Fa notizia il divieto dell’uso degli smartphone a scopo didattico nelle scuole, fino alla terza media. Il motivo di tale scelta è l’influenza negativa dei dispositivi elettronici sul naturale sviluppo cognitivo dei ragazzi. Infatti, studi hanno dimostrato che, nonostante lo scopo educativo, le tecnologie possono peggiorare le capacità di apprendimento. In particolare, gli smartphone determinano la perdita di concentrazione e di memoria, diminuzione della capacità dialettica, di spirito critico e di adattabilità. Invece, altri dispositivi quali pc e tablet, potranno essere utilizzati per fini didattici sotto il controllo dei docenti.
Tale decisione ha scatenato numerose polemiche; nello specifico, si è accusato il Ministero di arretratezza. Il Ministro Valditara ha però specificato che l’impegno sull’insegnamento agli studenti del corretto uso dei dispositivi resta invariato.
Il pedagogista Daniele Novara e dallo psicoterapeuta Alberto Pellai hanno lanciato un appello: “Chiediamo al governo italiano di impegnarsi per far sì che nessuno dei nostri ragazzi e delle nostre ragazze possa possedere uno smartphone personale prima dei 14 anni e che non si possa avere un profilo sui social media prima dei 16“.
Gli esperti hanno firmato una petizione, arrivata su Change.org. Molte firme sono arrivate da intellettuali e personalità del mondo dello spettacolo, da Paola Cortellesi a Stefano Accorsi.

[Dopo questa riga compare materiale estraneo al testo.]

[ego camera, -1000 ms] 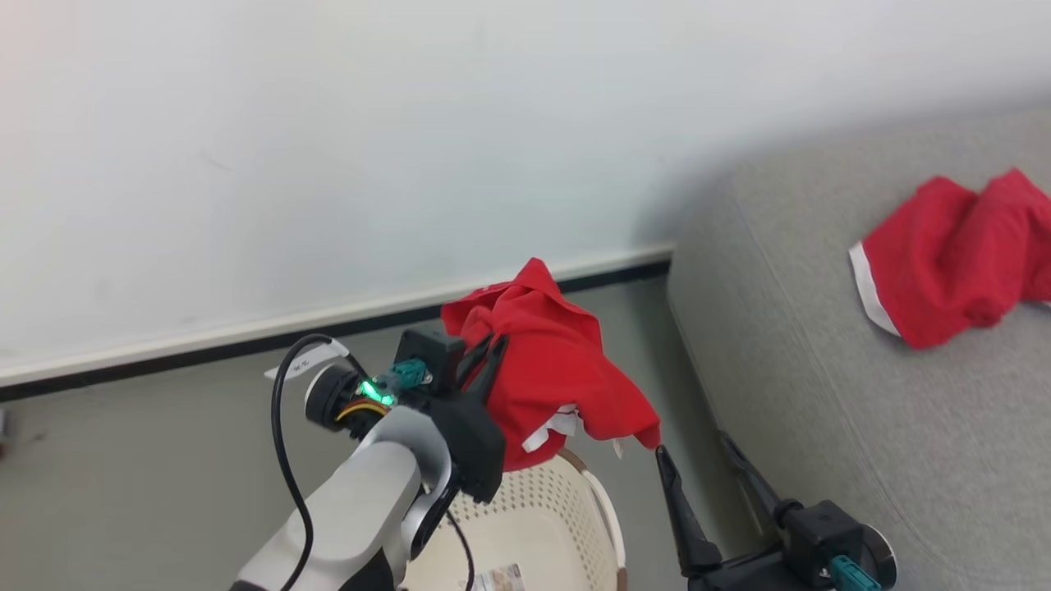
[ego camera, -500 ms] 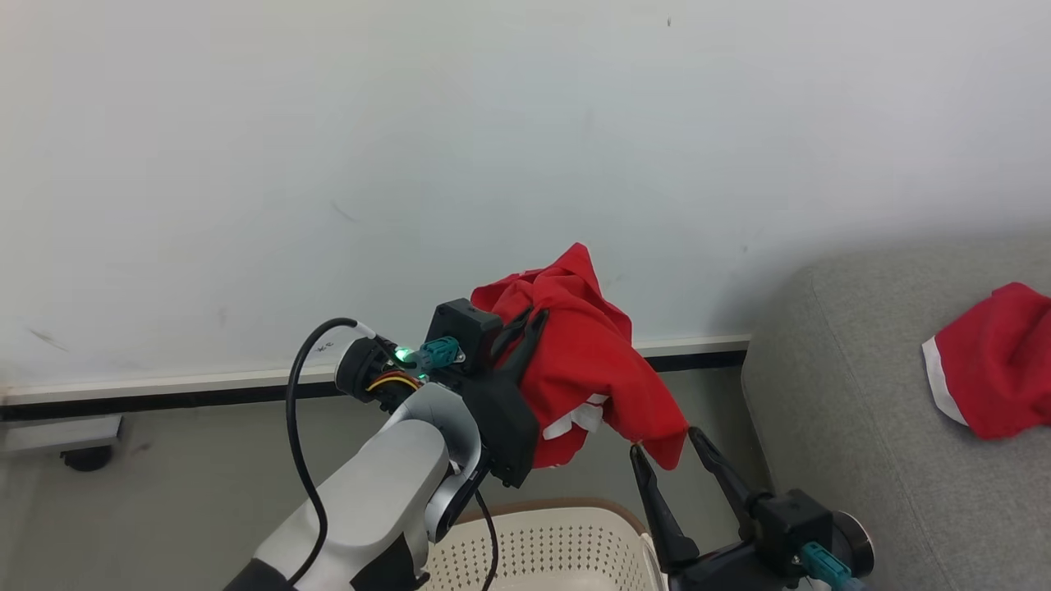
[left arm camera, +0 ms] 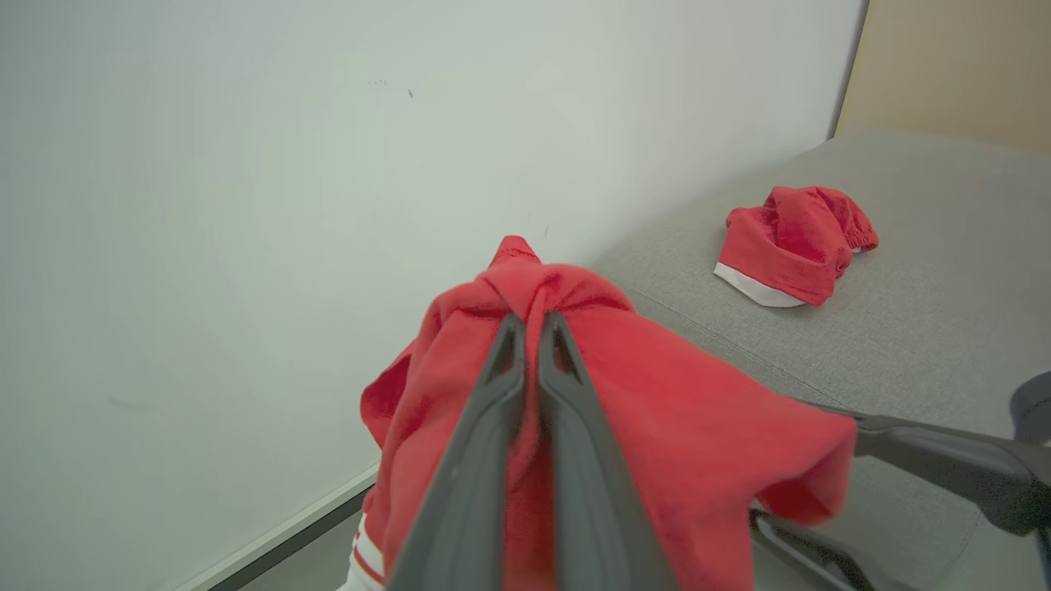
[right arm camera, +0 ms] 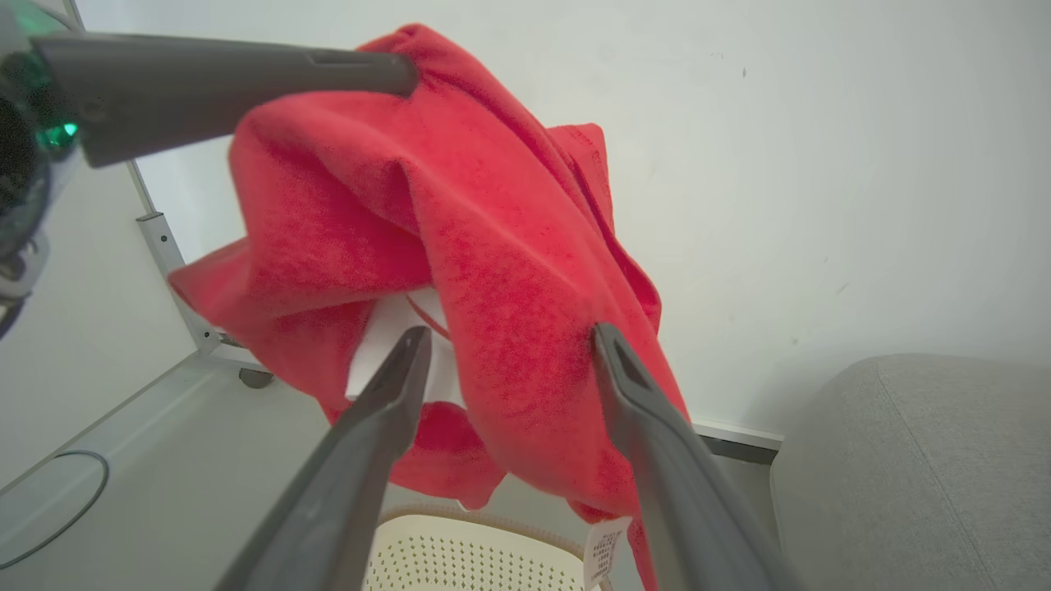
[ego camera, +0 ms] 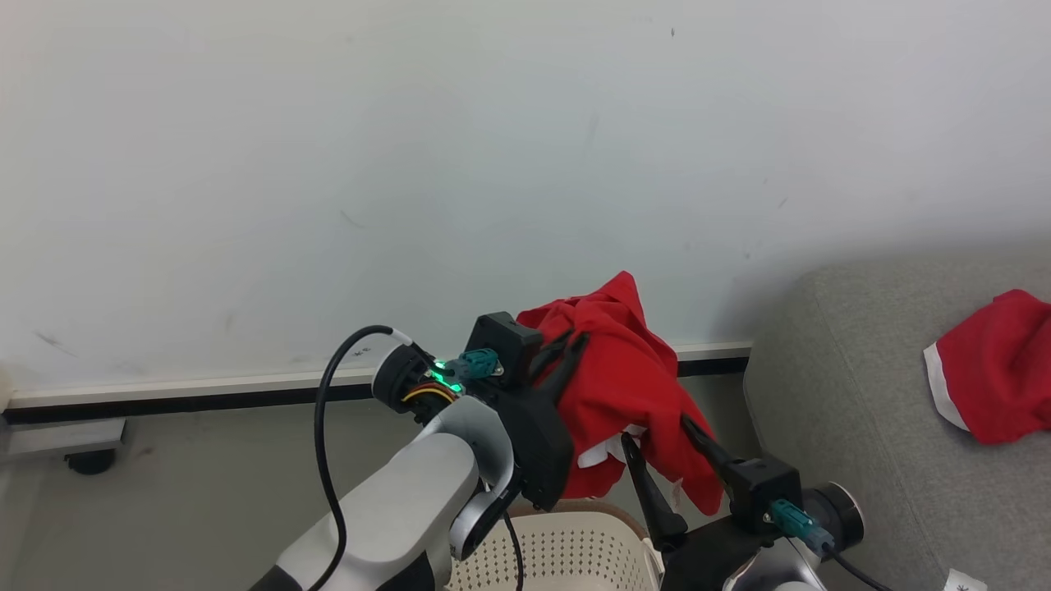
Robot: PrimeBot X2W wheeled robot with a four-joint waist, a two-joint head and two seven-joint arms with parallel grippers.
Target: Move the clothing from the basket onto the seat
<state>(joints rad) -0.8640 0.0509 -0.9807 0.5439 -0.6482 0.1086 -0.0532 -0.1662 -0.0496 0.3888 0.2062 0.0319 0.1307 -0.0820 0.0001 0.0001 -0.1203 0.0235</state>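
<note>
- The left claw (left arm camera: 530, 322) is pressed together, pinching a red garment (ego camera: 628, 373) that hangs above the basket (ego camera: 575, 554).
- The right claw (right arm camera: 509, 332) is spread around its lower fold.
- A second red garment (ego camera: 998, 369) lies on the grey seat (ego camera: 854, 427), at 3 o'clock from the hanging one.

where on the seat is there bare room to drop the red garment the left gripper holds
Bare grey seat lies between its rounded edge beside the grippers and the red garment lying there, plus the stretch below that garment in the head view. Crowded above the basket: the held garment, left gripper and open right gripper meet.
</note>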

L’appello continua: “La nostra non è una presa di posizione anti-tecnologica ma l’accoglimento di ciò che le neuroscienze hanno ormai dimostrato che ci sono aree del cervello, fondamentali per l’apprendimento cognitivo, che non si sviluppano pienamente se il minore porta nel digitale attività ed esperienze che dovrebbe invece vivere nel mondo reale”.

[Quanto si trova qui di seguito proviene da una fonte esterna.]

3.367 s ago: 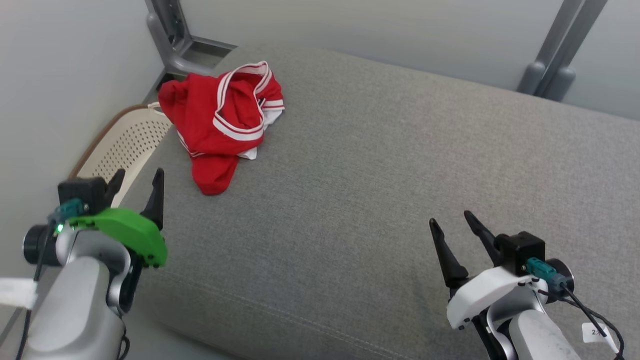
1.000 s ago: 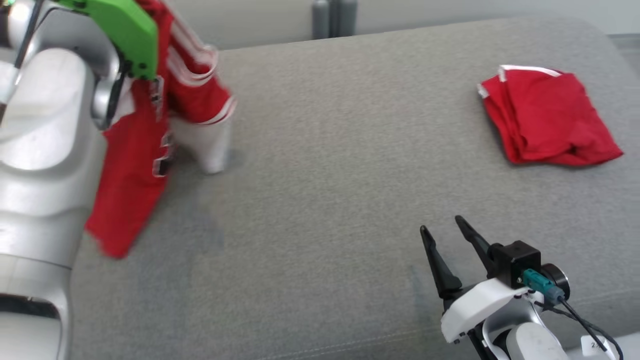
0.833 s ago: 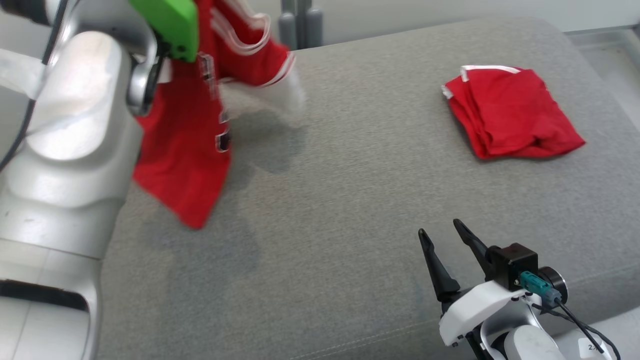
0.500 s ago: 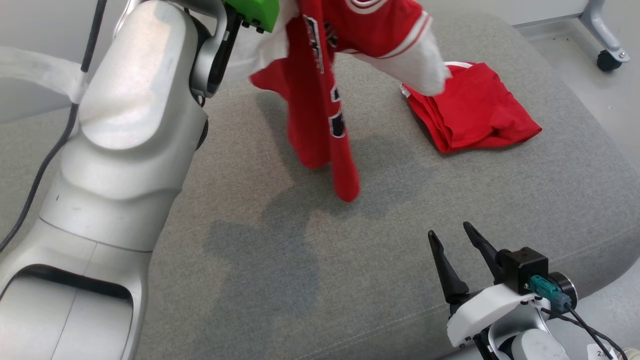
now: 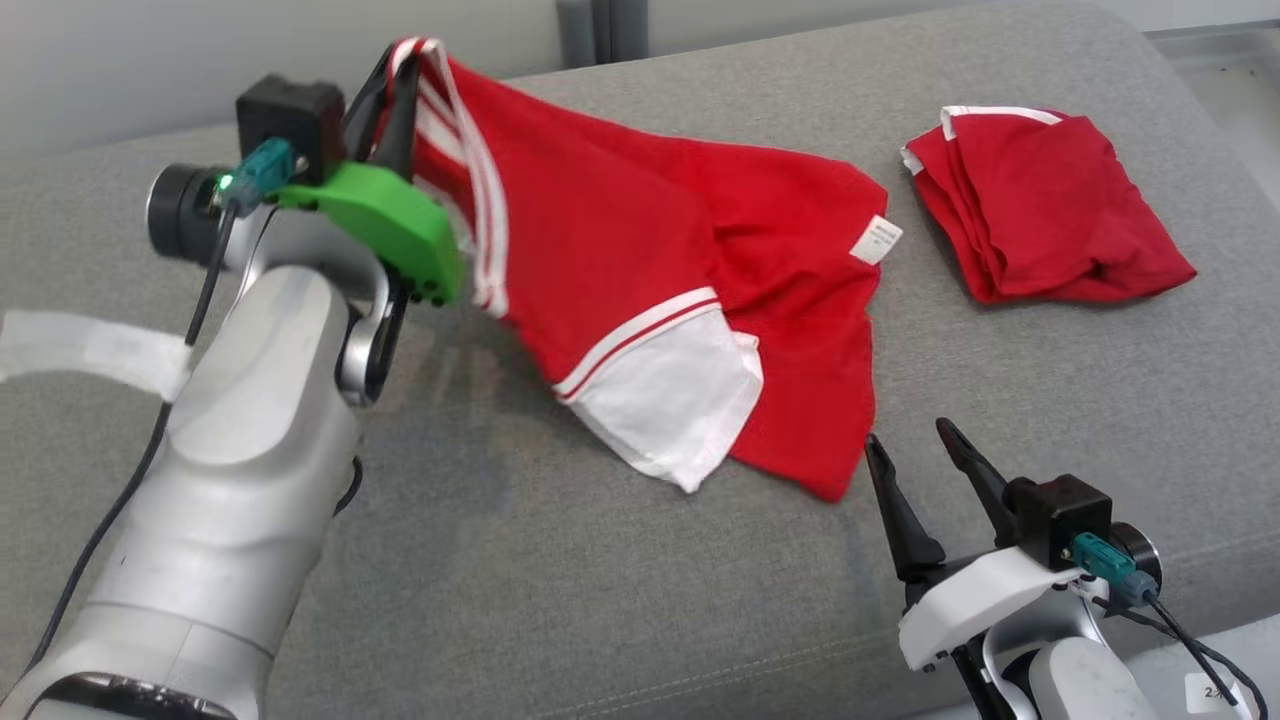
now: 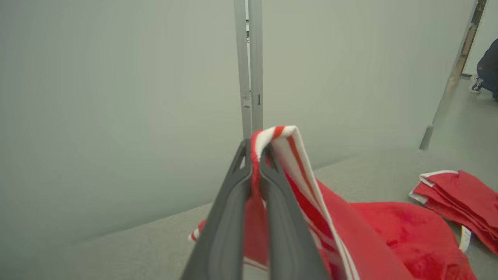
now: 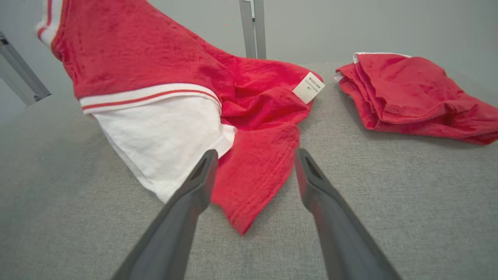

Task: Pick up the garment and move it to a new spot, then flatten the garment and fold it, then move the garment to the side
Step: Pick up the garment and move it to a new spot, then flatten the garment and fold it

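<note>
A red garment (image 5: 640,250) with white sleeves and striped trim slopes from my raised left gripper (image 5: 392,75) down onto the grey cushion (image 5: 560,560). My left gripper (image 6: 255,151) is shut on the garment's (image 6: 373,229) striped edge, with cloth pinched between the fingers. The lower hem and a white sleeve (image 5: 670,400) lie on the cushion. My right gripper (image 5: 910,445) stands open just below and right of the hem tip. In the right wrist view the garment (image 7: 163,70) lies ahead of my open right gripper (image 7: 255,153), apart from its fingers.
A second red garment (image 5: 1040,215) lies folded at the cushion's far right, also shown as the folded garment (image 7: 404,93) and the folded garment (image 6: 455,198). A grey wall and metal post (image 6: 249,66) stand behind. A person's foot (image 6: 476,83) shows far right.
The camera has swung. My left arm has come down and the garment, hanging free half a second ago, now drapes spread across the cushion. The right gripper stays open.
</note>
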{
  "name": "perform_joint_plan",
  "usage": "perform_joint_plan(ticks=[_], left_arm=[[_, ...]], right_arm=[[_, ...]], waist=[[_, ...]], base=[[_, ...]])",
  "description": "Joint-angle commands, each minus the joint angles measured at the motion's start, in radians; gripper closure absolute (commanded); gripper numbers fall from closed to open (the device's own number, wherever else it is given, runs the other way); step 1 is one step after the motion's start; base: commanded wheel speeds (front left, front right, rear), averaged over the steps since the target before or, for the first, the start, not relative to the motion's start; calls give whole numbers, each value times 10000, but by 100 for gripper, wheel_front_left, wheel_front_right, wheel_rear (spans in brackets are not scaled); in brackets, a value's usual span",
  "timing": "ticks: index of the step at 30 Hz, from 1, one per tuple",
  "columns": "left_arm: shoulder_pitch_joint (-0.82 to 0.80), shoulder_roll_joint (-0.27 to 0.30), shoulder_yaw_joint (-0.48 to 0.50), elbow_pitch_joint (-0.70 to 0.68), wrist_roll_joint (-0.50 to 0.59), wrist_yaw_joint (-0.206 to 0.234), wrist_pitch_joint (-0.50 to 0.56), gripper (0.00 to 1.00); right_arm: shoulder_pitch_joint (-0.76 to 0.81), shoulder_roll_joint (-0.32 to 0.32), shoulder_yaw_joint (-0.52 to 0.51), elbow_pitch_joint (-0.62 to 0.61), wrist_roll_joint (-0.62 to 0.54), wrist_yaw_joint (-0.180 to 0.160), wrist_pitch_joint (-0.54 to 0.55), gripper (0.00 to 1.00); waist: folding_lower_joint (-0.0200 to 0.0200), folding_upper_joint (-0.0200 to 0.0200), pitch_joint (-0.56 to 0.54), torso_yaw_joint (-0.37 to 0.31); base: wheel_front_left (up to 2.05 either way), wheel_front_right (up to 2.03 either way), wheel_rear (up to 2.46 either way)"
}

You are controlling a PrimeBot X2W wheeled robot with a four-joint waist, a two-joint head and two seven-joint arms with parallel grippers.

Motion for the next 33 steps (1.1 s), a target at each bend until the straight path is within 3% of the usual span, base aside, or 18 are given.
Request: perform_joint_plan(ticks=[1, 10, 12, 17, 22, 29, 33], left_arm=[[245, 186, 65, 163, 47, 98, -134, 100], [1153, 930, 108, 1981, 118, 378, -509, 100], [1195, 995, 197, 2388, 12, 477, -521, 0], [1300, 816, 470, 3142, -457, 397, -262, 0], [1447, 364, 586, 3712, -977, -36, 563, 0], [1947, -417, 670, 3536, -1580, -592, 870, 0], [2434, -701, 447, 3187, -1649, -640, 990, 0]], right_arm=[[-155, 1, -13, -28, -82, -4, -21, 0], [-338, -2, 76, 0, -140, -4, 78, 0], [-343, -4, 122, -1, -127, -4, 85, 0], [-241, 0, 35, -18, -178, -4, 106, 0], [-140, -3, -61, 44, -172, -4, 112, 0], [-42, -3, -22, 95, -28, -4, 64, 0], [-27, -5, 13, 125, 26, -4, -8, 0]], waist=[[0, -1, 272, 380], [0, -1, 306, 504], [0, -1, 302, 459], [0, -1, 226, 422], [0, -1, 23, 444], [0, -1, -217, 429], [0, -1, -281, 243]], base=[[0, 0, 0], [0, 0, 0], [0, 0, 0], [0, 0, 0], [0, 0, 0], [0, 0, 0], [0, 0, 0]])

Sempre nella petizione, gli esperti sottolineano che “nelle scuole dove lo smartphone non è ammesso, gli studenti socializzano e apprendono meglio. Prima dei 14-15 anni, il cervello emotivo dei minori è molto vulnerabile all’ingaggio dopaminergico dei social media e dei videogiochi”.
Il Ministro Abodi si è espresso contro la stretta: “Non credo ai divieti, ma nell’educazione, al ruolo della scuola e delle famiglie e questa fiducia mi auguro trovi corrispondenza. Insieme assumiamoci le responsabilità e dobbiamo capire che gli smartphone possono essere usati bene anche a 14 anni, è un problema di limiti non di divieti . Dobbiamo dialogare di più e la scuola deve far comprendere il valore della misura”.